* TRY IT *
Provide the number of lines of the records that include "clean", with no other content.
==== INPUT ====
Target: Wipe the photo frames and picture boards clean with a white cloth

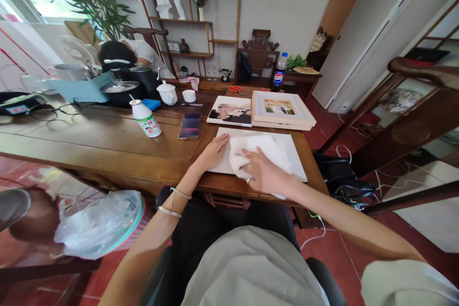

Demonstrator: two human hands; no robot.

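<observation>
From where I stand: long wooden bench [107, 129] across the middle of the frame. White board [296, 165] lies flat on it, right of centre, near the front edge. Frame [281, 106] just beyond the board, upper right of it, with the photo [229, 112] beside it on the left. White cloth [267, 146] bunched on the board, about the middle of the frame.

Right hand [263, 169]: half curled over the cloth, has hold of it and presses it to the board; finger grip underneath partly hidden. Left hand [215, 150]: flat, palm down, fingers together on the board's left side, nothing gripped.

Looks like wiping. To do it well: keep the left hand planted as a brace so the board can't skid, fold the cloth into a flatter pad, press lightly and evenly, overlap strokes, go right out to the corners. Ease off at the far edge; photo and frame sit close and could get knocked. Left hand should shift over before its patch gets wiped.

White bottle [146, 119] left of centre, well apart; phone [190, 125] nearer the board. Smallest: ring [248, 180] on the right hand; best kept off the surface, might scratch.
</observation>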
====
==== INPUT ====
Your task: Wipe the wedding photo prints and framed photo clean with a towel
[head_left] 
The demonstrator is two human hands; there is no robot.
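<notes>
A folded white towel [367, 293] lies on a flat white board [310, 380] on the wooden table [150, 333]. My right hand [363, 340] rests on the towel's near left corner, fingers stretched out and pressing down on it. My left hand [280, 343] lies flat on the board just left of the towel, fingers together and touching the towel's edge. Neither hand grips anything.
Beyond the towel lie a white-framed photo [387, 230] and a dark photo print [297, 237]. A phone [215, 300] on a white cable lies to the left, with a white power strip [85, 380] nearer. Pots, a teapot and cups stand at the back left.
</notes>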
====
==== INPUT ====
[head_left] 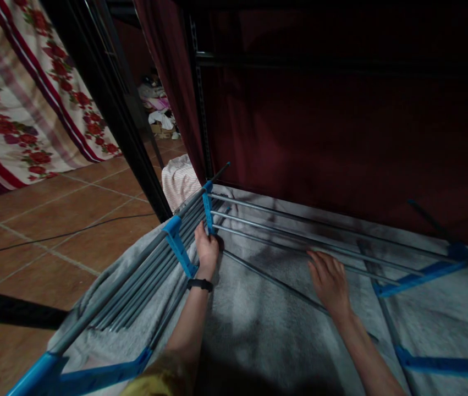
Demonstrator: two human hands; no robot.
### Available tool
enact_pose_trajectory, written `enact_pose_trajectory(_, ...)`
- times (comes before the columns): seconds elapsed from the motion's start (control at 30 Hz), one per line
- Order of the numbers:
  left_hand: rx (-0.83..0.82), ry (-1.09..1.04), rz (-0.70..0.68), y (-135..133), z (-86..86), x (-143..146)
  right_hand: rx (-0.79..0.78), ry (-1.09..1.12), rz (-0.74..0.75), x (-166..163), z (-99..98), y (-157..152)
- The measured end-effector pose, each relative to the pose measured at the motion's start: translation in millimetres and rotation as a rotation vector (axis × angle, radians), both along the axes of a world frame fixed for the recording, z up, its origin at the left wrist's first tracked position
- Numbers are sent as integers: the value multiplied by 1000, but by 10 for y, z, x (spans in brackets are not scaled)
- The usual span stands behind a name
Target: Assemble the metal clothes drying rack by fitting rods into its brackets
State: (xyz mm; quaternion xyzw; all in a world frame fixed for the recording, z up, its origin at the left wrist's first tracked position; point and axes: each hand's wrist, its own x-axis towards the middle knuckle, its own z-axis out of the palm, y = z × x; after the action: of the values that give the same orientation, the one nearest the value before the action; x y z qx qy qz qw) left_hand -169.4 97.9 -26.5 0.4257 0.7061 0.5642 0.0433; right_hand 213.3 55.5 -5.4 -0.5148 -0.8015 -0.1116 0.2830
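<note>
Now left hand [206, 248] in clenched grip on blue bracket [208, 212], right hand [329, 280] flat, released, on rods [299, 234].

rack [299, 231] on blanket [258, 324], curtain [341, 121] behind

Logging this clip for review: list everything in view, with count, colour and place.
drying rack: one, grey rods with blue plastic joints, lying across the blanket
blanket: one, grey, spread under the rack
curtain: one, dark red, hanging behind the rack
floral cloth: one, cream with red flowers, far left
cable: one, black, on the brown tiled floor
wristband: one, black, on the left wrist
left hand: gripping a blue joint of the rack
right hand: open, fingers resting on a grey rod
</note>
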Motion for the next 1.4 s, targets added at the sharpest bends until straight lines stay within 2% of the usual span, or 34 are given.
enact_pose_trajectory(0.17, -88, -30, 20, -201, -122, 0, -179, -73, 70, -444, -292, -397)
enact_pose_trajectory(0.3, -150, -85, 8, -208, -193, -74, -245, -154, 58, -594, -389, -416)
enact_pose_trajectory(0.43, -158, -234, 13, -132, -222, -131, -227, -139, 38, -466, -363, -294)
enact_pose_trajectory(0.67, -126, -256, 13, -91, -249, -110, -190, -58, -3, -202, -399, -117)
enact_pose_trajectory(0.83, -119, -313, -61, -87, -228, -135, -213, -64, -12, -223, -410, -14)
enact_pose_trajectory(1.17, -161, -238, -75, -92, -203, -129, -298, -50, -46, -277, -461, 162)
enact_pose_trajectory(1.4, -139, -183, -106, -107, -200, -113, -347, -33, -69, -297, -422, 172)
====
* ANSWER SECTION *
2